İYİ Parti Genel Başkanı Meral Akşener, partisinin grup toplantısında açıklamalarda bulundu.

ONUR ŞENER CİNAYETİ: TOPLUMSAL GERİLİM TEHLİKELİ BİR SEVİYEYE ULAŞTI

Konuşmasının başında, Ankara'daki Onur Şener cinayetini hatırlatan Akşener, "Beğenmediği herkese saldıran, hakareti ve iftirayı kendine hak sayan, ülkeye nifak tohumları eken zihniyetin neden olduğu toplumsal gerilim artık tehlikeli bir seviyeye ulaştı" dedi. Akşener, şöyle devam etti: "Türkiye artık bu gerilimi taşıyamıyor.
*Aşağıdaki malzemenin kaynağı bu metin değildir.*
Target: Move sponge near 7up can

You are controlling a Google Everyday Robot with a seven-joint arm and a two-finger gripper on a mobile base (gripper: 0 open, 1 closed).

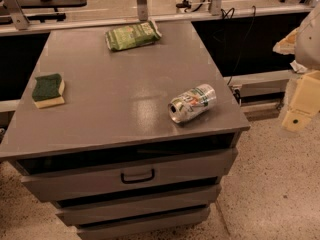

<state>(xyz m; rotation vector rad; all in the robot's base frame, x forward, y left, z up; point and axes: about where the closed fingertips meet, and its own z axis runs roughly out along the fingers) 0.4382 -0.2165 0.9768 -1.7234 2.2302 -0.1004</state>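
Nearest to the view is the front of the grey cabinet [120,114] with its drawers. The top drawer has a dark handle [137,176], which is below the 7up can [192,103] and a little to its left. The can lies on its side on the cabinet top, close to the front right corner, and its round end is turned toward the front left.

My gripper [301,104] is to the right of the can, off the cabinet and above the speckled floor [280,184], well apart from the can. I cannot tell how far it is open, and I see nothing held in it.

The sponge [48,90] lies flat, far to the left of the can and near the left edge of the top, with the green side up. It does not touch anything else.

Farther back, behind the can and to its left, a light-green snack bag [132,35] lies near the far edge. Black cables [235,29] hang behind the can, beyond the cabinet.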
Geçtiğimiz hafta, Ankara’da bir eğlence mekanında yaşananlar bu gerilimin sonucudur. Sanata ve sanatçıya düşman bir iktidarın yönettiği ülkemizde, sırtını iktidara yaslayan herkes kendini her şeyin sahibi zannediyor. Bize de katleden bir sanatçının ardından üzülmek düşüyor. Onur Şener’e Allah’tan rahmet, ailesine ve sanat camiamıza baş sağlığı diliyorum. Kendisini dev aynasında görenlerin şiddete sığınan acizliğine lanet olsun."

SANSÜR YASASI

Konuşmasının son bölümünde kamuoyunda 'sansür yasası' olarak bilinen ve internet medyası ve sosyal medyaya yeni yaptırımlar öngören kanun teklifine ilişkin değerlendirmelerde bulunan Akşener, "Yeni yasama yılının başlangıcında, Meclis gündeminde yer alan ilk düzenleme, iktidarın yüksek standartlarına göre bile, ucubelikte adeta bir baş yapıt oldu" dedi.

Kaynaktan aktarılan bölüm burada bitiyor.